=== INSTRUCTIONS FOR THE TASK ===
All of the data below should be printed again word for word, pictures excluded.

=== DATA PROVIDED ===
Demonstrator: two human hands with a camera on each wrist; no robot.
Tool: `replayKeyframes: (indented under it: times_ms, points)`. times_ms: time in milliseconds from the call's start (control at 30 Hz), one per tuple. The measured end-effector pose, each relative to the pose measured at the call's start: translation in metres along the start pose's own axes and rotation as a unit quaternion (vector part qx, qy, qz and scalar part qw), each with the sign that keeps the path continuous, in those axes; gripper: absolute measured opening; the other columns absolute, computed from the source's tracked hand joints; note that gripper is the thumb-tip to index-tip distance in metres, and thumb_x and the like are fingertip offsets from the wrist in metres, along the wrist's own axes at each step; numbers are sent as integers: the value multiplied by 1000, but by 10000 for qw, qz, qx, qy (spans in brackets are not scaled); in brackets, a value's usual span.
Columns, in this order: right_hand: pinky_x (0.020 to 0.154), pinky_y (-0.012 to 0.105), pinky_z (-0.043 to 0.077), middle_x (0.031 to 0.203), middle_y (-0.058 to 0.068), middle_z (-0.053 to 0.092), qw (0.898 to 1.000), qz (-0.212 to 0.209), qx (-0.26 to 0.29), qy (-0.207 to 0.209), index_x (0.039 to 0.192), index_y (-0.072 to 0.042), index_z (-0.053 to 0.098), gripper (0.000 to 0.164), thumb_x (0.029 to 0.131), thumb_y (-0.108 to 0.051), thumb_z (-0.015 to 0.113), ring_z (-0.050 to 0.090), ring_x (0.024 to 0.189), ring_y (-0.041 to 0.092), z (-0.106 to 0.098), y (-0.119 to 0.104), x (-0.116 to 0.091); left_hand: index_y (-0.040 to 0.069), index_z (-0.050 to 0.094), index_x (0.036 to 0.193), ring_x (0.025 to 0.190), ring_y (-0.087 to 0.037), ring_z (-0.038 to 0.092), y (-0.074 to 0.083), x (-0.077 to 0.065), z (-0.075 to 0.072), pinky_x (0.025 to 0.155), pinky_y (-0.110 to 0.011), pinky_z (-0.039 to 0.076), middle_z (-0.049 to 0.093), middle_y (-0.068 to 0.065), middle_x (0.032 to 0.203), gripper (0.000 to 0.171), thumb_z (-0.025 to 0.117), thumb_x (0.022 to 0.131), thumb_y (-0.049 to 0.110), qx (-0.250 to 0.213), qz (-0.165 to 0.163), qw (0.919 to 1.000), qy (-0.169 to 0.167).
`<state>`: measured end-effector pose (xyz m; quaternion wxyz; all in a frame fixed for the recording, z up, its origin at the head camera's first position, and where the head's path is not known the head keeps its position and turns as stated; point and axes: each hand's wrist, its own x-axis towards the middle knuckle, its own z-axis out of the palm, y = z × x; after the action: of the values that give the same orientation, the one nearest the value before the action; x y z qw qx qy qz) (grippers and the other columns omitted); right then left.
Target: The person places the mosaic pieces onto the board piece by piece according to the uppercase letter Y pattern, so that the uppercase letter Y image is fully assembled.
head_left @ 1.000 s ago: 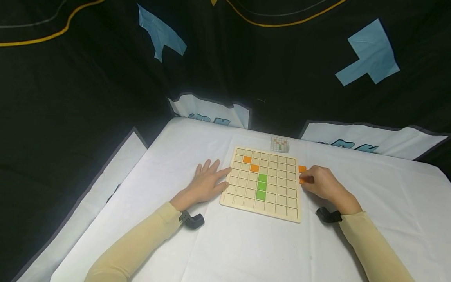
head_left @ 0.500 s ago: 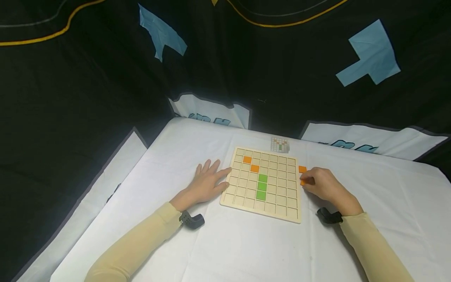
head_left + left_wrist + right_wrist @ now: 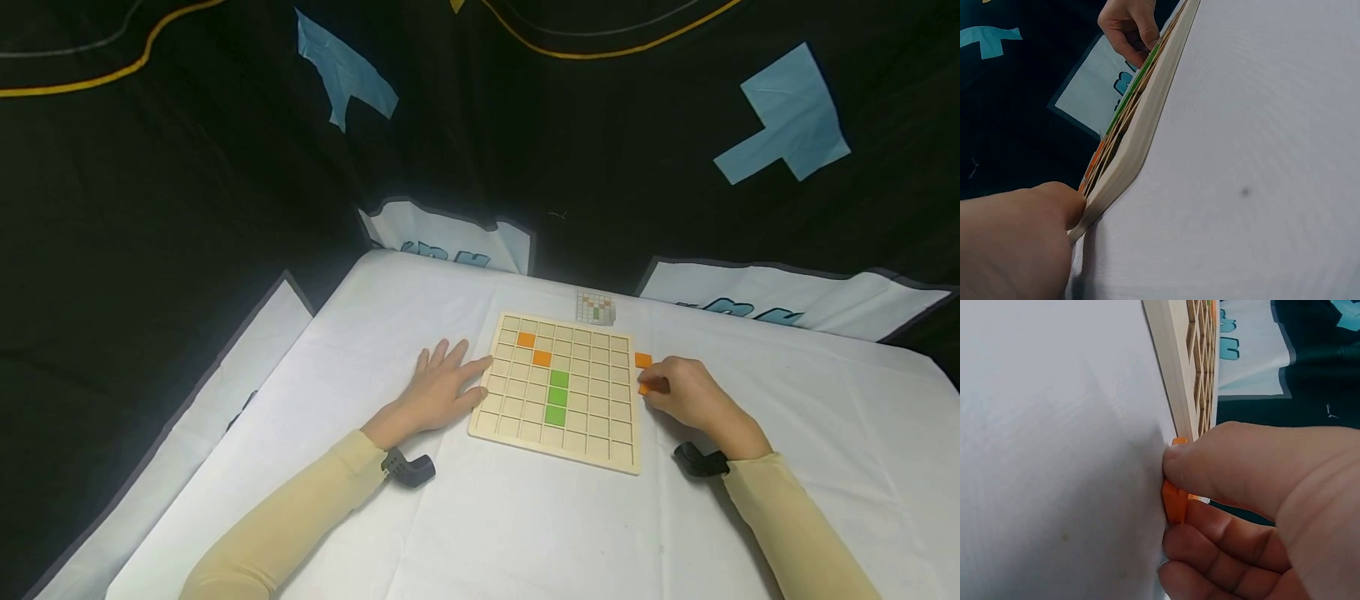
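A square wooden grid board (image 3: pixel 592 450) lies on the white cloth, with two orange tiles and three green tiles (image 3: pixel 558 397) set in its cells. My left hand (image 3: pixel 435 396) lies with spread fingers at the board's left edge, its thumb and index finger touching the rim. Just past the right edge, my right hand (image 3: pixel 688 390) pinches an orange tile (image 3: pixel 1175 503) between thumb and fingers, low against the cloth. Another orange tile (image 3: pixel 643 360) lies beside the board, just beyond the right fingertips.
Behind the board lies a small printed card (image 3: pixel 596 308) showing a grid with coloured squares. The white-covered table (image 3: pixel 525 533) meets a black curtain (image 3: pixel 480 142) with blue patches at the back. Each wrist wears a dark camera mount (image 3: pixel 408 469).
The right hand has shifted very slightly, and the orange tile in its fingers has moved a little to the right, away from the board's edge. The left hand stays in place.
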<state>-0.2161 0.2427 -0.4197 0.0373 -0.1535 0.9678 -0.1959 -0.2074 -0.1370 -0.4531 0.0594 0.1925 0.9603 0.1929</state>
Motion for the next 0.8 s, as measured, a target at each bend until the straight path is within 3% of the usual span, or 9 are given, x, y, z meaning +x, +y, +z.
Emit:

=== SOLVED PROBLEM ===
Demonstrator: two human hands with a camera on each wrist; no robot.
Tool: `replayKeyframes: (indented under it: times_ms, points)`. times_ms: time in milliseconds from the call's start (control at 30 Hz), one per tuple. The measured end-effector pose, each relative to the pose measured at the call's start: translation in metres along the start pose's own axes and rotation as a unit quaternion (vector part qx, qy, qz and scalar part qw), each with the sign that keeps the path continuous, in those axes; gripper: absolute measured opening; the other columns absolute, computed from the source's tracked hand joints; note that gripper is the thumb-tip to index-tip distance in metres, and thumb_x and the like are fingertip offsets from the wrist in metres, along the wrist's own axes at each step; numbers are sent as integers: the value multiplied by 1000, but by 10000 for qw, qz, qx, qy (spans in brackets are not scaled); in brackets, a value's usual span.
Columns, in this order: right_hand: pinky_x (0.020 to 0.154), pinky_y (-0.012 to 0.105), pinky_z (-0.043 to 0.077), middle_x (0.031 to 0.203), middle_y (-0.058 to 0.068), middle_z (-0.053 to 0.092), qw (0.898 to 1.000), qz (-0.212 to 0.209), qx (-0.26 to 0.29), qy (-0.207 to 0.209), index_x (0.039 to 0.192), index_y (-0.072 to 0.042), index_z (-0.053 to 0.098), gripper (0.000 to 0.164), thumb_x (0.029 to 0.131), thumb_y (-0.108 to 0.051), thumb_z (-0.015 to 0.113), ring_z (-0.050 to 0.090), ring_x (0.024 to 0.189), ring_y (-0.041 to 0.092), z (-0.106 to 0.098), y (-0.119 to 0.104), x (-0.116 to 0.091); left_hand: index_y (-0.040 to 0.069), index_z (-0.050 to 0.094), index_x (0.036 to 0.193), ring_x (0.025 to 0.190), ring_y (-0.087 to 0.037), ring_z (-0.038 to 0.092), y (-0.074 to 0.083), x (-0.077 to 0.065), z (-0.075 to 0.072), pinky_x (0.025 to 0.155), pinky_y (-0.110 to 0.011), pinky_z (-0.039 to 0.076), middle_z (-0.049 to 0.093), middle_y (-0.068 to 0.065), middle_x (0.032 to 0.203), gripper (0.000 to 0.171), thumb_z (-0.025 to 0.117), thumb_x (0.022 to 0.131), thumb_y (-0.049 to 0.110), qx (-0.250 to 0.213), qz (-0.165 to 0.163), qw (0.919 to 1.000), qy (-0.169 to 0.167).
`<state>`: measured end-effector pose (xyz m; quaternion wxyz; all in a frame fixed for the recording, z up, its origin at the head camera's first position, and where the head's path is not known the head keeps its position and turns as stated; point and axes: each hand's wrist, its own x-axis towards the middle knuckle, its own z-axis out of the palm, y = z × x; after the action: of the values that give the same orientation, the one nearest the value before the action; x y z qw qx qy qz) (grippers and the other columns omitted); right then left.
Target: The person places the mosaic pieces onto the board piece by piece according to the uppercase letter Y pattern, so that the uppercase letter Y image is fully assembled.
head_left @ 1.000 s ago: 
head_left @ 0.500 s ago: 
head_left + left_wrist + right_wrist @ now: 
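A square wooden grid board (image 3: pixel 592 450) lies on the white cloth, with two orange tiles and three green tiles (image 3: pixel 558 397) set in its cells. My left hand (image 3: pixel 435 396) lies with spread fingers at the board's left edge, its thumb and index finger touching the rim. Just past the right edge, my right hand (image 3: pixel 688 390) pinches an orange tile (image 3: pixel 1175 503) between thumb and fingers, low against the cloth. Another orange tile (image 3: pixel 643 360) lies beside the board, just beyond the right fingertips.
Behind the board lies a small printed card (image 3: pixel 596 308) showing a grid with coloured squares. The white-covered table (image 3: pixel 525 533) meets a black curtain (image 3: pixel 480 142) with blue patches at the back. Each wrist wears a dark camera mount (image 3: pixel 408 469).
The right hand has shifted very slightly, and the orange tile in its fingers has moved a little to the right, away from the board's edge. The left hand stays in place.
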<state>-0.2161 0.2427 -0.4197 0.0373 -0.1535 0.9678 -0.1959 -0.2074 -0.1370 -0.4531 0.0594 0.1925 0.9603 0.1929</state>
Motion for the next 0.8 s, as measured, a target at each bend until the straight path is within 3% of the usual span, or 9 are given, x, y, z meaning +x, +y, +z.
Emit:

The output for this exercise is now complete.